Determines the number of components in the distribution.

Description

The function selects the number of components in the distribution using a variation of the Bayesian Information Criterion (BIC). The trimmed BIC uses a trimmed likelihood and a complexity penalty term to optimally determine the number of mixture components. It uses a range of values as number of components and returns the value that gives the maximum trimmed BIC.

Usage

1
trimmed_bic(data, alpha, end, method=c("reg","rcm","kotz"),iter_max=100)

Arguments

data

This is a matrix or data frame of observations, where rows correspond to n observations and columns correspond to d variables. Categorical variables are not allowed.

alpha

This is the trimming percentage in the calculation of the trimmed BIC. The alpha value ranges from 0 to 0.5. alpha = 0 corresponds the conventional BIC.

end

This is an integer value that represents the maximum number of components in the mixture models considered. The minimum number compoents is always set to be 2.

method

This specifies which of the algorithms is to be used. Presently there are three algorithms that can be used. These are reg(regular-EM),rcm(spatial-EM), kotz(kotz-EM).

iter_max

This is a parameter maxiter. It is the maximum number of iterations of the EM algorithm.
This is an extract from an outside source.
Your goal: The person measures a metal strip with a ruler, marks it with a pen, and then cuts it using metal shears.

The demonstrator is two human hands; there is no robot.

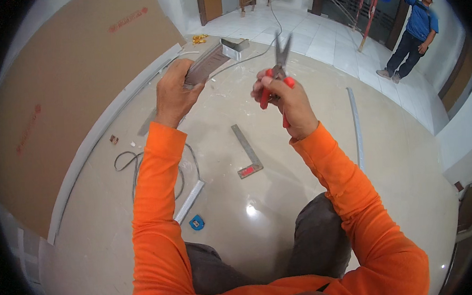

The default value is 100. If the EM algorithm has not converged at this iteration, the parameters for the 100th iteration is returned.

Value

bic

A list containing the BIC computed in the range.

k

The optimal number of components selected.

References

Schwarz, G. (1978). Estimating the dimension of a model. Annals of Statistics, 6, 461–464.

Examples

 1
 2
 3
 4
 5
 6
 7
 8
 9
10
## Not run: 
x1 <- matrix(rnorm(2*200),ncol=2)
x2 <- matrix(rnorm(2*200,2,1),ncol=2)
data <- rbind(x1,x2)
epsilon <- 0.5
end <- 3
iter_max <- 50
trimmed_bic(data,epsilon,end,"rcm",50)

## End(Not run)